We are being afflicted with a new disease of which some readers may not yet have heard the name, but of which they will hear a great deal in the years to come – namely, technological unemployment. This means unemployment due to our discovery of means of economizing the use of labor outrunning the pace at which we can find new uses for labor…
— John Maynard Keynes, Essays in Persuasion, 1933
The job before us:
To adequately prepare our children, or grandchildren, for a terribly uncertain future.
I mentioned yesterday in Part Eight, that the creation of the draft charter school application for Pagosa Peak Open School — a 300-plus-page application that will be submitted in August to the Archuleta School District — was a complex collaborative project involving more than a dozen people (not counting the letters of endorsement from several community leaders.) To make this happen, we depended heavily upon several online tools, including Google Drive and a clever communication service called ‘Slack‘
Plus, of course, ordinary email. We shared literally hundreds of email messages during the 18-month process.
During the 23 years since the passage Colorado’s Charter Schools Act, we’ve seen some significant changes in the way communication takes place in a small non-profit corporation… or within a public school… or even within a family. The collaborative creation of our draft application exposed our team to some new communication formats — and perhaps strange to say, all of the services we used were free. Absolutely free.
All we needed were Internet connections.
Most of the hundreds of hours of research that led to the production of our draft application were conducted online, or involved an Internet connection. Nearly all of our communications with the various school leaders and consultants who assisted with the project took place via the Internet. I doubt we would have completed this task in such a relatively short length of time, without the help of our computers and smart phones. From what I can deduce from this experience, I’d say we’ve definitely left the Modern Age of Industrial Production behind… and have entered the Modern Age of Communication.

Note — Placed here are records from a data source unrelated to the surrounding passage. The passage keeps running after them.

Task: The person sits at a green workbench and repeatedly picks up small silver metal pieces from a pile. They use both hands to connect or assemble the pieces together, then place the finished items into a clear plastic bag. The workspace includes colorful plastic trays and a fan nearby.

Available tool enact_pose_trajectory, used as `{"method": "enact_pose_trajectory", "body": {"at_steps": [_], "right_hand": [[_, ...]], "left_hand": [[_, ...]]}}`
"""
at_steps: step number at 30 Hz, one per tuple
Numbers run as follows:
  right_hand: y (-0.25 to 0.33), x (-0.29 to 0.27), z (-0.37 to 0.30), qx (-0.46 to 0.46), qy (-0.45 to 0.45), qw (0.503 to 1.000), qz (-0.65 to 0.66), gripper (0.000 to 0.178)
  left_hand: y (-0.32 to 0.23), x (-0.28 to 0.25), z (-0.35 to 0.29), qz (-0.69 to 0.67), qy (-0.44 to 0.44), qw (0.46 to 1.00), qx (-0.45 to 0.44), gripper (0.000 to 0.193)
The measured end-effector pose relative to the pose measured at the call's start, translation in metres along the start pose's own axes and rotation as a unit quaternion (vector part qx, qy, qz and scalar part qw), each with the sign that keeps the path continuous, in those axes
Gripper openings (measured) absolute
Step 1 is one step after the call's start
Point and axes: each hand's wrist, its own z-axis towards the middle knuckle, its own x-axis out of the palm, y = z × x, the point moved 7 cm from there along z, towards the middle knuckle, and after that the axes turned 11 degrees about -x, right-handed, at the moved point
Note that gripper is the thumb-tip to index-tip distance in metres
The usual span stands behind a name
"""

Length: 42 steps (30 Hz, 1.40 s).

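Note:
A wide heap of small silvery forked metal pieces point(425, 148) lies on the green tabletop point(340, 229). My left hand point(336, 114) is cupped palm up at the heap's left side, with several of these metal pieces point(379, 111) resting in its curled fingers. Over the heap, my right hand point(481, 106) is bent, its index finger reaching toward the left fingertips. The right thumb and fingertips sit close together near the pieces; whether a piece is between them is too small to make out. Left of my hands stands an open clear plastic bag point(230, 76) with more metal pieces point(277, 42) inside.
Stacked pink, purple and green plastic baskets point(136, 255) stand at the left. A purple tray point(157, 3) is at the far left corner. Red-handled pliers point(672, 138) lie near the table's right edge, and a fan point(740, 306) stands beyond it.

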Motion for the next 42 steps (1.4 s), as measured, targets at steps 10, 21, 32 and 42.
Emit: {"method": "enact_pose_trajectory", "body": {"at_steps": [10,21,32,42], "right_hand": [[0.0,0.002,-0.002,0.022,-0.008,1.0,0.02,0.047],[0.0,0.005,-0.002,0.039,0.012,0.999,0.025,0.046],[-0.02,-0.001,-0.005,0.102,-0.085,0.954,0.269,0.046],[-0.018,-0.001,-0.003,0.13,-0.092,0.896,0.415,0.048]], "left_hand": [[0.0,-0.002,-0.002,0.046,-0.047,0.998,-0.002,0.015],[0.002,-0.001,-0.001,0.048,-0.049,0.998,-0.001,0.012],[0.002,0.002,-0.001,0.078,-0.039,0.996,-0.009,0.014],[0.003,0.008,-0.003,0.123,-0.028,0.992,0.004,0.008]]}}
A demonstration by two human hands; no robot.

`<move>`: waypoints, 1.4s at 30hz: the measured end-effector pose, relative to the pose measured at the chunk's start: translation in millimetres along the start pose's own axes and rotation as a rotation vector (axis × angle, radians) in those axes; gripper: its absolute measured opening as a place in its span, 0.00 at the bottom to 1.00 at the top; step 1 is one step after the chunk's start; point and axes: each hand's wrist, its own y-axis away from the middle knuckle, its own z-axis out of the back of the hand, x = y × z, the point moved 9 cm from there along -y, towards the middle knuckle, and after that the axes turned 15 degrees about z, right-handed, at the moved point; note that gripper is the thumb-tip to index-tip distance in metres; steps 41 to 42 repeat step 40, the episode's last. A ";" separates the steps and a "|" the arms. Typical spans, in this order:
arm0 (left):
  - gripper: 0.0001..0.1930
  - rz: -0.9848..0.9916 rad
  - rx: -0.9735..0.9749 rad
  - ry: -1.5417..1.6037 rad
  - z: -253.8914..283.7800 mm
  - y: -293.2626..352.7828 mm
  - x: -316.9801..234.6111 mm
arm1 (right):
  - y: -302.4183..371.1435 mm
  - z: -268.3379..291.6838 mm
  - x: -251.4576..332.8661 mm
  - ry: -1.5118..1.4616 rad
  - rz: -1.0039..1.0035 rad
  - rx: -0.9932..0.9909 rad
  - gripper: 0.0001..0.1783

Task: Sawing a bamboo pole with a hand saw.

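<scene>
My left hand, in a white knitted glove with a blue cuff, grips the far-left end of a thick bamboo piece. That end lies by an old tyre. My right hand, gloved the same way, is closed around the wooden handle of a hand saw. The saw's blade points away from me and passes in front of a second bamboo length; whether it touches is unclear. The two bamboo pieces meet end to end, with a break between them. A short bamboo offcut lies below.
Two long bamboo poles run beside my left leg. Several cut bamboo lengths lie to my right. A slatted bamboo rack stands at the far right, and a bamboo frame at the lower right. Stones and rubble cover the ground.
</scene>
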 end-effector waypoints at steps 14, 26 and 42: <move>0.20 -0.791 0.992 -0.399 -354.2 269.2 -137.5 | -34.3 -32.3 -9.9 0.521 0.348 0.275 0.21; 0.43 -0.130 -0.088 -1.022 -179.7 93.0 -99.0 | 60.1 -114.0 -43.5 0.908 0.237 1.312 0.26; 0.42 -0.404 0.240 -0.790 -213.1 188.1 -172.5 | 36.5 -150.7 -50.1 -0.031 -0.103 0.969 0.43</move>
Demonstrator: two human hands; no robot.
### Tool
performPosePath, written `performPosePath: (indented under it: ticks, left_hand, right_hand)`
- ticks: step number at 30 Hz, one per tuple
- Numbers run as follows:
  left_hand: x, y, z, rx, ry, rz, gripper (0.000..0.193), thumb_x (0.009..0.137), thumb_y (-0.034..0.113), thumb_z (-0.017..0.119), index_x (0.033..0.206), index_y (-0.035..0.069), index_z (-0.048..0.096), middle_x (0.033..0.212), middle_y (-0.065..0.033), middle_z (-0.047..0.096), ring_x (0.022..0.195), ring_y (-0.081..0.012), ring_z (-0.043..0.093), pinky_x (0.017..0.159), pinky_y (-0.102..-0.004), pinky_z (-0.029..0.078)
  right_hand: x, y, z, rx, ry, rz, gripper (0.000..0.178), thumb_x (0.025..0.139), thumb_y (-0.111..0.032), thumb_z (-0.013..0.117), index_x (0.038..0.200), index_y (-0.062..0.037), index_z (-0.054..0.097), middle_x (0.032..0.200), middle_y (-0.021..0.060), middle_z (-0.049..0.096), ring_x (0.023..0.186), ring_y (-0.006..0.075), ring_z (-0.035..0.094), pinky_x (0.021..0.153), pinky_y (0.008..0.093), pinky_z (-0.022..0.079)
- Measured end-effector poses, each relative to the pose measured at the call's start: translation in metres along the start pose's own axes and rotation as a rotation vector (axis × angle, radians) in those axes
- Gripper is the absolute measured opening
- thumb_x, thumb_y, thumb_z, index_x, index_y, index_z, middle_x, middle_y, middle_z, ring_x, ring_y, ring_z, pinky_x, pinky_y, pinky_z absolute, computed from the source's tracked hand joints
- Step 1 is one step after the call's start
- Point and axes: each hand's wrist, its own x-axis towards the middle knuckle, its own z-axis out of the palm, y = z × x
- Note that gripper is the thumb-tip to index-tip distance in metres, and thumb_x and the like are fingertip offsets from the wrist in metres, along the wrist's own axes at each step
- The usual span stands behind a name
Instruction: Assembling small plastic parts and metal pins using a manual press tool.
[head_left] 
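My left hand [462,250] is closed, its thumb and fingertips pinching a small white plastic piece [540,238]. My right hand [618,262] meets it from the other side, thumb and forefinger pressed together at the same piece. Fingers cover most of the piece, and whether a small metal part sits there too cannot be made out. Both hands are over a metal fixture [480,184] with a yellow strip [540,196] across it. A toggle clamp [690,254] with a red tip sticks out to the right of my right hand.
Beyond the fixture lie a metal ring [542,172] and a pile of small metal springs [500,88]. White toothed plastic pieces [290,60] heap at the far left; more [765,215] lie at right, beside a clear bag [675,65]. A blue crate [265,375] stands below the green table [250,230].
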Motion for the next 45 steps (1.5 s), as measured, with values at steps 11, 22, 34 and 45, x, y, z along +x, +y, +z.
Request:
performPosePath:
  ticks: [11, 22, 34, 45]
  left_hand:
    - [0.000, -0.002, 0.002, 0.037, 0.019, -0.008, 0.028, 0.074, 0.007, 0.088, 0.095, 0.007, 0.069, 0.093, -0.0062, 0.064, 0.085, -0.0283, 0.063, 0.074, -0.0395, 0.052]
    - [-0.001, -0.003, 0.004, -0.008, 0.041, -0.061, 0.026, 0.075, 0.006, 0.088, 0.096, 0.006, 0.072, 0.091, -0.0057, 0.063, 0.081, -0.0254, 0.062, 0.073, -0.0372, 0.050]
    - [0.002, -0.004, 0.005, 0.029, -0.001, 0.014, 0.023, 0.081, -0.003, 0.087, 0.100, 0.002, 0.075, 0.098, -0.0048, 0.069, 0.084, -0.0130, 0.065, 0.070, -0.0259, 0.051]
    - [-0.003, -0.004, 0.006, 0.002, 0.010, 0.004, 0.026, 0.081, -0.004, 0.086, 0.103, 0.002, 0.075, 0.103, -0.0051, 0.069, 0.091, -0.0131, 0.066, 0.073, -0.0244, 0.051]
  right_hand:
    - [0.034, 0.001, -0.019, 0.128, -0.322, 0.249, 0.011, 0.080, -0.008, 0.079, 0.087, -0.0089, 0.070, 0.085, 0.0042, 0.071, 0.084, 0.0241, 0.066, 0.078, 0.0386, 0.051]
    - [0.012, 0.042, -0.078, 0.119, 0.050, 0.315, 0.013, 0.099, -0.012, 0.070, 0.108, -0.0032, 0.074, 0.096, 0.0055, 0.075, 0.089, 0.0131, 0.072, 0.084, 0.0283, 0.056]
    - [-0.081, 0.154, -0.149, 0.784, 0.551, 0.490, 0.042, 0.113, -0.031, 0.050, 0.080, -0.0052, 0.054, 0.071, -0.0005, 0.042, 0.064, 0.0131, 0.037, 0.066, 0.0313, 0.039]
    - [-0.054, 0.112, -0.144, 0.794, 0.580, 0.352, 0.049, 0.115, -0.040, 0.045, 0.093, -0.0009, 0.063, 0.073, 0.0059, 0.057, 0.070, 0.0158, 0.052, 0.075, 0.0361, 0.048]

Which might be a very good thing, considering the future of Industrial Production. From a 2015 article by reporter Aaron Smith, published on the Pew Research Center website:
A 2013 study by researchers at Oxford University posited that as many as 47% of all jobs in the United States are at risk of “computerization.” And many respondents in a recent Pew Research Center canvassing of technology experts predicted that advances in robotics and computing applications will result in a net displacement of jobs over the coming decades — with potentially profound implications for both workers and society as a whole.
… The ultimate extent to which robots and algorithms intrude on the human workforce will depend on a host of factors, but many Americans expect that this shift will become reality over the next half-century…
So, like.. half of all current American jobs.. are going to be handled by robots?
In 2004, writing in the book Why People Still Matter, authors Frank Levy and Richard Murnane pointed at the difficulties of replicating human perception, and asserted that driving in traffic — for example — is insusceptible to automation:
“.. Executing a left turn against oncoming traffic involves so many factors that it is hard to imagine discovering the set of rules that can replicate a driver’s behavior…”
Six years later, in October 2010, Google announced that it had modified several Toyota Priuses to be fully autonomous, able to navigate city traffic without the benefit of a driver.
In 2015, when the Pew Research Center asked 2,000 Americans:
“Fifty years from now, will robots and computers do much of the work currently done by humans?”
… two-thirds of the respondents (65%) answered “Definitely” or “Probably.”
When Pew researchers asked the same respondents:
“Fifty years from now, will your own particular job or profession still exist?”
… four our of five respondents (80%) said they were sure their own particular job would still exist.
Apparently, when we look expansively at the world in general, we have one view of the future. When we look, selfishly, at our own particular job or profession, we tend to have a very different perspective.
I began this article with a quote from an essay composed during the Great Depression, when the future of Western Civilization appeared rather bleak in Great Britain, and in America — written by economist John Maynard Keynes, chief architect of such beloved institutions as the World Bank and the International Money Fund. Here’s another quote from that same fascinating essay from 1931 (which you can download here):
I draw the conclusion that, assuming no important wars and no important increase in population, the economic problem may be solved, or be at least within sight of solution, within a hundred years. This means that the economic problem is not – if we look into the future – the permanent problem of the human race.
Why, you may ask, is this so startling? It is startling because – if, instead of looking into the future, we look into the past – we find that the economic problem, the struggle for subsistence, always has been hitherto the primary, most pressing problem of the human race – not only of the human race, but of the whole of the biological kingdom from the beginnings of life in its most primitive forms.
Thus we have been expressly evolved by nature – with all our impulses and deepest instincts – for the purpose of solving the economic problem. If the economic problem is solved, mankind will be deprived of its traditional purpose…
When most of our “jobs,” as productive human beings, have been assumed by technological gadgets and gizmos — a process which has been taking place at an accelerating rate over the past 100 years — what purpose will we find for our lives?
When we no longer have the ability to earn a paycheck, how will we pay the rent? Will the robot, who has taken over our job, pay it for us?
These are questions that our children and grandchildren must answer, if they are to have meaningful lives in the 21st century.
Can we prepare them to answer such questions, with a new kind of school?